Just by looking at it, hopefully you see the pattern. Each number is the sum of the previous two numbers. The loop in this program needed to swap the numbers in ax and bx each time before the next add. Technically, there are two other ways I could have achieved it. I could have used ecx as a temporary storage. I also could have used the xchg instruction which does the same thing, but the stack provided me a convenient way of doing it. We only needed to save the ax register before it was overwritten with bx, then we pop into bx the pushed ax from earlier. None of these methods is more correct than any other, but I tend to favor simplicity and therefore am limiting the type of instructions I use.
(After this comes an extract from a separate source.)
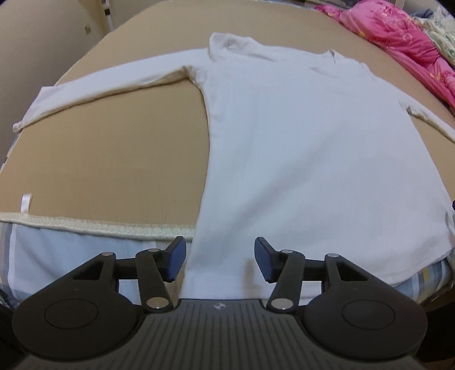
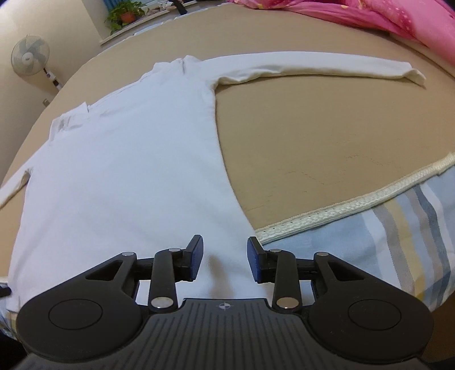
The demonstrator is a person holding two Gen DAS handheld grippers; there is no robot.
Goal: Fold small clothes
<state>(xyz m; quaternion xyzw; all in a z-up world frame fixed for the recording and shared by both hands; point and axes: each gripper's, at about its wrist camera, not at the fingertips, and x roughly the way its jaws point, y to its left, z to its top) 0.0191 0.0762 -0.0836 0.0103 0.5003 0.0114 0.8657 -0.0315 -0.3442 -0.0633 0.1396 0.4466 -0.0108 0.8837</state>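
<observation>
**Lying flat: white top spread on the tan bed mat**

Spreading across the tan mat point(image 1: 113, 159), a white long-sleeved top point(image 1: 298, 148), both sleeves out sideways, hem draped over the near braided edge point(image 1: 99, 224). Left gripper point(image 1: 220, 260) over the hem's left corner, jaws apart, cloth below but unpinched. Right gripper point(image 2: 224, 260) over the hem's right part, jaws apart, narrower. Only from the right wrist: standing fan point(image 2: 30, 57), potted plant point(image 2: 125, 14). Bare mat on either side; pink quilt point(image 1: 398, 42) heaped along the far edge.
</observation>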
I also think that using a third register or even another memory location is acceptable for something like this, but since the stack is already used for function calls and is an expected part of Assembly, there is no reason not to use it, especially when we only need to save one register.

Powers of 2

 1 org 100h
 2 main:
 3 
 4 mov word [radix],10
 5 mov word [int_width],1
 6 mov [int_newline],0
 7 
 8 mov cx,0
 9 
10 mov [array],byte 1
11 
12 powers_of_two:
13 
14 ;this section prints the digits
15 mov bx,[length]
16 array_print:
17 dec bx
18 mov ax,0
19 mov al,[array+bx]
20 call putint
21 cmp bx,0
22 jnz array_print
23 call putline
24 
25 ;this section adds the digits
26 mov dl,0
27 mov bx,0
28 array_add:
29 mov ax,0
30 mov al,[array+bx]
31 add al,al
32 add al,dl
33 mov dl,0
34 cmp al,10
35 jb less_than_ten
36 
37 sub al,10
38 mov dl,1
39 
40 less_than_ten:
41 mov [array+bx],al
42 inc bx
43 cmp bx,[length]
44 jnz array_add
45 
46 cmp dl,0
47 jz carry_is_zero
48 
49 mov [array+bx],1
50 inc [length]
51 
52 carry_is_zero:
53 
54 ;keeps track of how many times the loop has run
55 add cx,1
56 cmp cx,64
57 jna powers_of_two
58 
59 mov ax,4C00h
60 int 21h
61 
62 length dw 1
63 array db 32 dup 0
64 
65 include 'chastelib16.asm'

Prime Numbers

 1 org 100h
 2 main:
 3 
 4 mov word [radix],10
 5 mov word [int_width],1
 6 mov [int_newline],0
 7 
 8 ;the only even prime is 2
 9 mov ax,2
10 call putint
11 call putspace
12 
13 ;fill array with zeros up to length
14 mov bx,0
15 array_zero:
16 mov [array+bx],0
17 inc bx
18 cmp bx,length
19 jb array_zero
20 
21 ;start by filtering multiples of first odd prime: 3
22 mov ax,3
23 
24 primes:
25 
26 ;print this number because it is prime
27 call putint
28 call putspace
29 
30 mov bx,ax ;mov ax to bx as our array index variable
31 mov cx,ax ;mov ax to cx
32 add cx,cx ;add cx to itself
33 
34 sieve:
35 mov [array+bx],1 ;mark element as multiple of prime
36 add bx,cx ;check only multiples of prime times 2 to exclude even numbers
37 cmp bx,length
38 jb sieve
39 
40 ;check odd numbers until we find unused one not marked as multiple of prime
41 mov bx,ax
42 next_odd:
43 add bx,2
44 cmp [array+bx],0
45 jz prime_found
46 cmp bx,length
47 jb next_odd
48 prime_found:
49 
50 ;get next prime read to print in ax
51 mov ax,bx
52 cmp ax,length
53 jb primes
54 
55 mov ax,4C00h
56 int 21h
57 
58 include 'chastelib16.asm'
59 
60 length=1000
61 array rb length

How to use these examples

My suggestions is that you download the examples in this chapter from my github repository rather than trying to type them by hand or copy past them. That way you can assemble them with FASM and run them in the DOSBox emulator to see how they work.

These programs can produce long lists of numbers and so I can’t include all the output in this book. You will have to run them to get the full picture of how magnificent they are!